Durante los primeros dos años de Jeruá, el Curupirá cuidó muy bien de él, lo alimentó, le brindó cariño
y un lugar donde dormir. Ya cumplidos los dos años comenzó poco a poco a enseñarle todo lo que
debía saber sobre la selva: qué plantas se podían comer, cuáles servían para curar y cuáles para
lastimar; le mostró también todos los animales que habitaban la selva y lo preparó para poder
defenderla de quienes entraban en ella solo para hacer daño. Durante su crecimiento, Jeruá fue un
buen discípulo: entendía y memorizaba todo lo que el Curupirá decía, hasta lo había ayudado un par
de veces a jugarle bromas a unos hombres que cazaban por mero placer, cosa que el pelirrojo odiaba.

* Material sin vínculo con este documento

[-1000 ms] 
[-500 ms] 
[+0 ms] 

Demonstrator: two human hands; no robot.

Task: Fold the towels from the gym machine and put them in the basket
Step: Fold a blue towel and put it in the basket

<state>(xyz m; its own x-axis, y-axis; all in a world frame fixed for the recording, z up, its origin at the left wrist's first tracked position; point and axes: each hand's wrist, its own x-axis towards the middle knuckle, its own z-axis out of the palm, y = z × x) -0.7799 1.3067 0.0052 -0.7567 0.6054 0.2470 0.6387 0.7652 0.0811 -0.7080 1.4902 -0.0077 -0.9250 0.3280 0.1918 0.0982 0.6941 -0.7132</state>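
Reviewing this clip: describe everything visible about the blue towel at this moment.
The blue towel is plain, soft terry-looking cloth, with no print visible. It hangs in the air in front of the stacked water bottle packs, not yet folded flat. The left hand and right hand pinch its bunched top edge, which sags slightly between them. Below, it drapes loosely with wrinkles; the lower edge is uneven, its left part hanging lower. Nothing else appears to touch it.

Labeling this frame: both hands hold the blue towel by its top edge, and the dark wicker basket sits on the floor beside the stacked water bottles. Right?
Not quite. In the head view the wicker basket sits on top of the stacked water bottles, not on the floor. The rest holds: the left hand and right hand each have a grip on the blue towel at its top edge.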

Sin embargo, Jeruá se había dado cuenta de que el enano no era totalmente “correcto”, ya que también
le encantaba fumar y beber cachaça, lo que ocasionaba que muchas veces no pudiera cuidar a los
animales y estos murieran (por ello muchos hombres hoy en día dejan cigarrillos y bebidas en forma
de ofrenda para él, de modo de poder cazar en paz, y esta es aceptada con gusto, siempre y cuando
esa caza sea solo por necesidad).

Llegado el día del séptimo cumpleaños de Jeruá –un día tan importante como decisivo–, el Curupirá
entendió que este ya había aprendido lo necesario y su tarea estaba cumplida. Acaso era tiempo de
separarse y de que el muchachito regresara a la tribu. Fijó en él sus profundos y grandes ojos negros,
que dejaban traslucir su angustia y le preguntó: “¿Qué vas a hacer? ¿Te quedas conmigo o vuelves
con tu familia, Jeruá?”

Ese día, hace exactamente veintisiete años, Jeruá tuvo que tomar la decisión más difícil de todas:
despedirse de su único amigo para volver con su familia. Sin embargo, cuentan que, hasta el día de
hoy, como líder de la tribu, sigue respetando y transmitiendo a su gente lo aprendido durante esos
siete años.

Hay quienes dicen también que por las noches Jeruá observa nostálgico la selva y que, antes de irse
a descansar, deja siempre en la entrada de su tienda una botella de cachaça y un poco de tabaco,
esperanzado con la idea de volver a ver algún día a su mentor, aquel enano de crujiente y áspera
cabellera roja, no demasiado correcto y un poco pícaro, pero también un valiente guardián protector.

1
Aunque el nombre de Jeruá es ficticio, esta historia fue armada a partir de testimonios sobre este personaje
perteneciente al folklore brasileño.